I remember when I first started school, one of the teachers said there comes a time for every nursing student when you feel so overwhelmed you just sit down and cry and you look around and your house is trashed and the laundry and dishes are piling up and you haven't cooked dinner for the past month. I honestly didn't think that time was ever going to come for me...especially not in the second semester!! What is encouraging and frustrating at the same time is that I'm realizing that it's not school that has me so stressed, it's everything else (which has put stress on the school because I've allowed myself to get behind).

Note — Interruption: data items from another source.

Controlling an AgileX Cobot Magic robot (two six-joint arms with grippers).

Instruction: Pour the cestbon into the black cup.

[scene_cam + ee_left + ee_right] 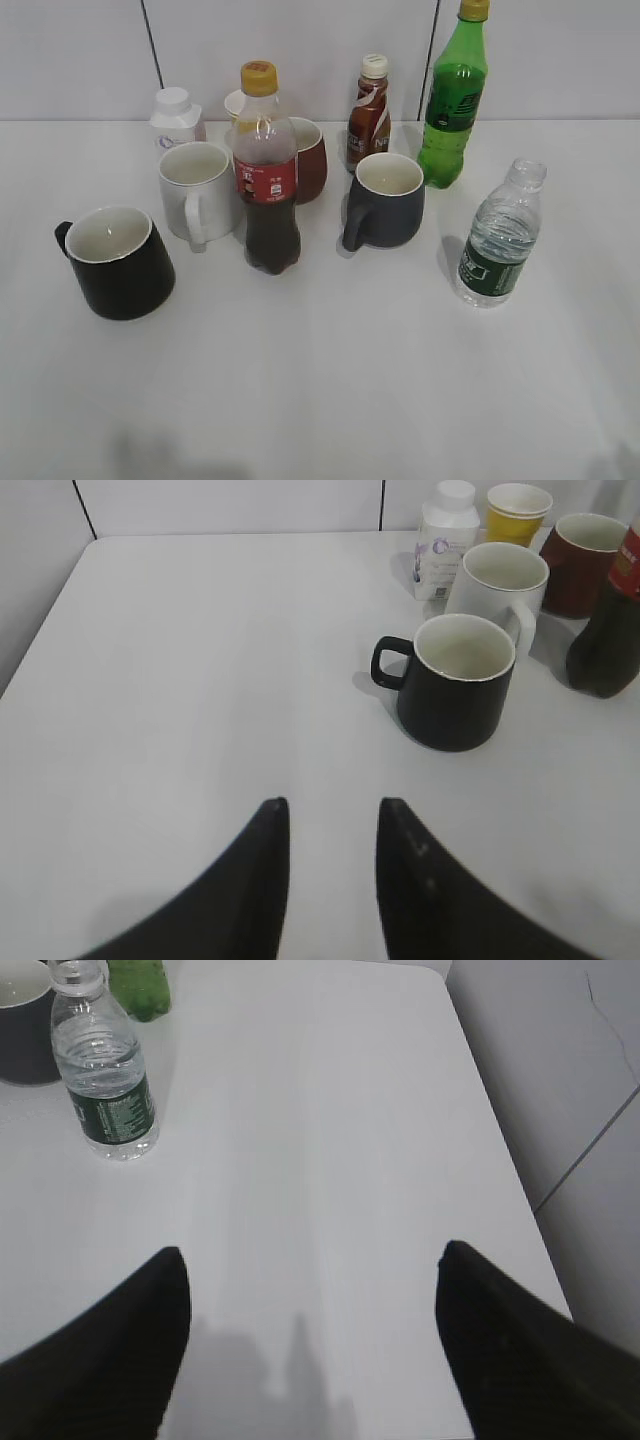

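Note:
The cestbon [500, 238], a small clear ribbed bottle with a dark green label and no cap, stands upright at the right; it also shows in the right wrist view [104, 1080] at the top left. The black cup [117, 262] stands at the left, handle to the left; the left wrist view shows it [455, 680] ahead and to the right. My left gripper [332, 805] is open and empty above bare table. My right gripper [312, 1255] is wide open and empty, well short of the bottle. Neither gripper shows in the exterior view.
A white mug [197, 188], a red-labelled cola bottle [268, 175], a dark red mug [307, 158], a grey-blue mug [386, 200], a tall green soda bottle [453, 100], a small brown bottle [368, 112] and a white jar [175, 116] crowd the back. The table's right edge [505, 1150] is near.

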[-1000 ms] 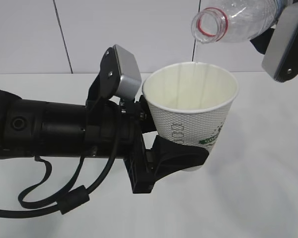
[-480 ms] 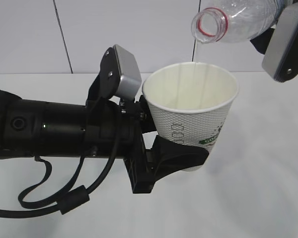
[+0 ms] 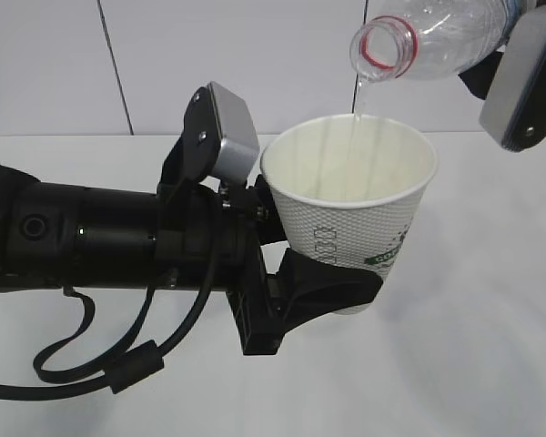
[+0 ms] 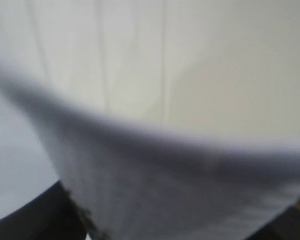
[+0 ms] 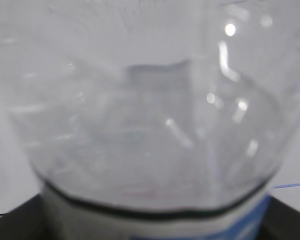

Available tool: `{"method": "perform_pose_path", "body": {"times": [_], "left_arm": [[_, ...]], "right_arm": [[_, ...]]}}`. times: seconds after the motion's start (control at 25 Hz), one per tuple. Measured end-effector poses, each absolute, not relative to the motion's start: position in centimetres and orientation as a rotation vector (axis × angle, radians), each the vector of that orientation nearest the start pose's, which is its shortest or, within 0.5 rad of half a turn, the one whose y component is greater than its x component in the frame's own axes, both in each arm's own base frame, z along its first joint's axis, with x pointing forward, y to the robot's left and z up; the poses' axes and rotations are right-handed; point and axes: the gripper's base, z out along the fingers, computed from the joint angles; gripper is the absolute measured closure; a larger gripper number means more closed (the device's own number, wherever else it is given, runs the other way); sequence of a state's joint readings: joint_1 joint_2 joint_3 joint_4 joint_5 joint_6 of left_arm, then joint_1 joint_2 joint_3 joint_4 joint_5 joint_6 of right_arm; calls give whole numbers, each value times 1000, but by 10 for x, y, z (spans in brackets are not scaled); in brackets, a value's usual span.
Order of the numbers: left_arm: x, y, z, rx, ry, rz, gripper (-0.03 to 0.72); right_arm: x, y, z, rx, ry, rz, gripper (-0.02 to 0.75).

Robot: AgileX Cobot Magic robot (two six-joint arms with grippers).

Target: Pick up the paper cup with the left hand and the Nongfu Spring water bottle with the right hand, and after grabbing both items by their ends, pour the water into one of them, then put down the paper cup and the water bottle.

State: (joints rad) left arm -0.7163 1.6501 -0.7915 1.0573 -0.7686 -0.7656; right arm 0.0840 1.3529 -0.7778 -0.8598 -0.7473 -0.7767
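The paper cup (image 3: 350, 214) sits upright in my left claw (image 3: 332, 291), lifted clear of the white surface (image 3: 473, 364); the black fingers (image 3: 337, 284) wrap its lower wall near the base, so that claw is pinching the cup. Above and a little behind the rim, the Nongfu Spring water bottle (image 3: 428, 36) is tipped with its open mouth and red neck ring pointing down toward the cup. A thin stream of water (image 3: 355, 98) falls from the mouth to just inside the far rim. My right claw (image 5: 150, 227) carries the bottle from its far end; in the right wrist view the bottle fills the frame and dark finger edges show at both bottom corners, so I judge it clamped on the bottle.

As I read it, both pickups are done and the pour is under way. Left to do: finish pouring, bring the bottle upright, and set cup and bottle down on the surface.

Much is hard to make out. The exterior view cuts off the bottle's body and label and hides my right claw behind its grey camera block (image 3: 523, 82). I cannot tell how much water lies in the cup; its pale inside shows no clear level. The left wrist view is a blur of cup wall and rim. How much water remains in the bottle I cannot judge.
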Motion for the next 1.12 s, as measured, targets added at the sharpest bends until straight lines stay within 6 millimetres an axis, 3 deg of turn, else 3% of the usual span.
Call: {"method": "perform_pose_path", "body": {"times": [1.12], "left_arm": [[209,-255,219,1206,1541,-998,171]], "right_arm": [[281,71,313,-1374,748,-708,245]]}}
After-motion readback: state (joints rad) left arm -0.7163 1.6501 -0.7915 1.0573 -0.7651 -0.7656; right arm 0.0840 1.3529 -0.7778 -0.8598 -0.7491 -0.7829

I feel like I always end up letting down and pushing aside the people who mean the most to me and the ones I want to show gratitude to and serve the most, especially Mike. Like a bishop who sets aside his family responsibilities to fulfill ward responsibilities. Only my situation is WAY smaller than that :). But I do feel like my problem is interfering with things/people that are MUCH more important!
So my question is this: how do you let people know they can rely on you, that you feel like you owe them a lot and that you want more than anything to help them out but you just can't?? I need advice stat! :)
P.S. PLEASE do not read this post and think it is directed at anyone!! My problem is with time management, not greedy people and I just want to know how other people cope!